__STORED DATA__.
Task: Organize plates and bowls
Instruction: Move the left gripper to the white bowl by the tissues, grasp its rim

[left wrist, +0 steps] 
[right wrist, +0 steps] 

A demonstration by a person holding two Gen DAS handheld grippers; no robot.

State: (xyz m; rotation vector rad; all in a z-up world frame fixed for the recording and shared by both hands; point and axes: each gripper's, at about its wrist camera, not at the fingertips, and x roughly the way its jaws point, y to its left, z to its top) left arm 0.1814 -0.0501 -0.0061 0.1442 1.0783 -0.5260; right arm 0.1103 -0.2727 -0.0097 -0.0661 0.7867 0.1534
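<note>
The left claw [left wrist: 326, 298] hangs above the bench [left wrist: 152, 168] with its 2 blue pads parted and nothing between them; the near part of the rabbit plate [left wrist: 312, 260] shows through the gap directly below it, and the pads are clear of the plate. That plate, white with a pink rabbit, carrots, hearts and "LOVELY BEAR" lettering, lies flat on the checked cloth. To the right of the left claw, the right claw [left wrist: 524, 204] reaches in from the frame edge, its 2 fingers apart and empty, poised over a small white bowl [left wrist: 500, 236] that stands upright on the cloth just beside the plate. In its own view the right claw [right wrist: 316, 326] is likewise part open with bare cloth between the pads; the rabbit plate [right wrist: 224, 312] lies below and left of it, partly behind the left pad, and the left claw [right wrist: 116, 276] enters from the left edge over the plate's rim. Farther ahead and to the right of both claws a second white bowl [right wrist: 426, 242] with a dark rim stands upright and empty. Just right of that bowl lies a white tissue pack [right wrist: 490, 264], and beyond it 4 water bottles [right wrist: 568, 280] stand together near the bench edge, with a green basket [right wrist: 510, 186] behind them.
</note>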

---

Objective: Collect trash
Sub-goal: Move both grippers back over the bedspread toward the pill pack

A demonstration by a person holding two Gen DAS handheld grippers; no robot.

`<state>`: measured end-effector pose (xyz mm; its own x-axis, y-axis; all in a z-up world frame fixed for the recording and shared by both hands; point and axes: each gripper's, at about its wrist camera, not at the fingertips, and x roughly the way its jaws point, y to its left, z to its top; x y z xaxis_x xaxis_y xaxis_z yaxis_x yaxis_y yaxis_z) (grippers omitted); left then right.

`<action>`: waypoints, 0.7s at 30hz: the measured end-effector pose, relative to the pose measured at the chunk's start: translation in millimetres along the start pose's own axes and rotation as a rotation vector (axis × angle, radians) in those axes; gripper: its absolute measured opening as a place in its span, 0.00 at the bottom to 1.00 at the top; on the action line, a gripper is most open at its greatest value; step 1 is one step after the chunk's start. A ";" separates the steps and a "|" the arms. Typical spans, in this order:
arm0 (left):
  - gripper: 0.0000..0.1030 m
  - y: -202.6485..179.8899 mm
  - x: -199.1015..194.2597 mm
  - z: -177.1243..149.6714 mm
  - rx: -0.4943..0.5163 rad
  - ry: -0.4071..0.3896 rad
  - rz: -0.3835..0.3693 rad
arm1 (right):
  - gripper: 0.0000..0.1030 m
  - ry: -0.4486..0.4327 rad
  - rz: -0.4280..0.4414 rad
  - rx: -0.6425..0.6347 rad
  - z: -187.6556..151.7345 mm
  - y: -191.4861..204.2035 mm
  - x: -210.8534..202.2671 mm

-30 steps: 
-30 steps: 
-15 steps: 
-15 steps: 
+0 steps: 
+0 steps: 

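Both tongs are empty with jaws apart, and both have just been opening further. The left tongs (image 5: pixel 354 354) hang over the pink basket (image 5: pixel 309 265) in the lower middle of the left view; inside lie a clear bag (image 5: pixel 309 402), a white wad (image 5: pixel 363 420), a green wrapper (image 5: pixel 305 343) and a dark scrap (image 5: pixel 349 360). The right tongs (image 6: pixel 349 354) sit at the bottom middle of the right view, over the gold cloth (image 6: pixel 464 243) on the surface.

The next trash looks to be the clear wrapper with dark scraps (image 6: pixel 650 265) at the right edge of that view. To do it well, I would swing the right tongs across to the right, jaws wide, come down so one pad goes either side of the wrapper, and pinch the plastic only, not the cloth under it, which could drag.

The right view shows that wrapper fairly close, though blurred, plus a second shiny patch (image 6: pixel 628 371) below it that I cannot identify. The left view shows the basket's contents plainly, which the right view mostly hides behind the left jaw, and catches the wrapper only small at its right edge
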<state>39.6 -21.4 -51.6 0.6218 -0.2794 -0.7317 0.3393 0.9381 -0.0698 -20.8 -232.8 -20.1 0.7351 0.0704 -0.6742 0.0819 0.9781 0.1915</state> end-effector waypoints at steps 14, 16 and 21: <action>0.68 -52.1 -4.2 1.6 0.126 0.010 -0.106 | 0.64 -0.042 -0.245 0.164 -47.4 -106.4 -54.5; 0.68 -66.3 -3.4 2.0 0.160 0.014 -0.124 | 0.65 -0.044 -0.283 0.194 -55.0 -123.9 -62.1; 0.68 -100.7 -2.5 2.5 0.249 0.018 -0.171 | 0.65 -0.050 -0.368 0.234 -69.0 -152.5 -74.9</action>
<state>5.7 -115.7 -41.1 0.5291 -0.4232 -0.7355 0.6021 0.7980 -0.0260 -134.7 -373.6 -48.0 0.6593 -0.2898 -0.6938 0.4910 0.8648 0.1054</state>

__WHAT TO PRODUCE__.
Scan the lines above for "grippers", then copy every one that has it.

__SOLUTION TO THIS EXERCISE__.
A demonstration by a person holding two Gen DAS handheld grippers; no robot.
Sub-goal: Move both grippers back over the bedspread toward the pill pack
A demonstration by a person holding two Gen DAS handheld grippers; no robot.
`<state>`: measured end-effector pose (xyz mm; its own x-axis, y-axis; all in a z-up world frame fixed for the recording and shared by both hands; point and axes: each gripper's, at about its wrist camera, not at the fingertips, and x roughly the way its jaws point, y to its left, z to its top; x y z xaxis_x xaxis_y xaxis_z yaxis_x yaxis_y yaxis_z) (grippers omitted); left then right.

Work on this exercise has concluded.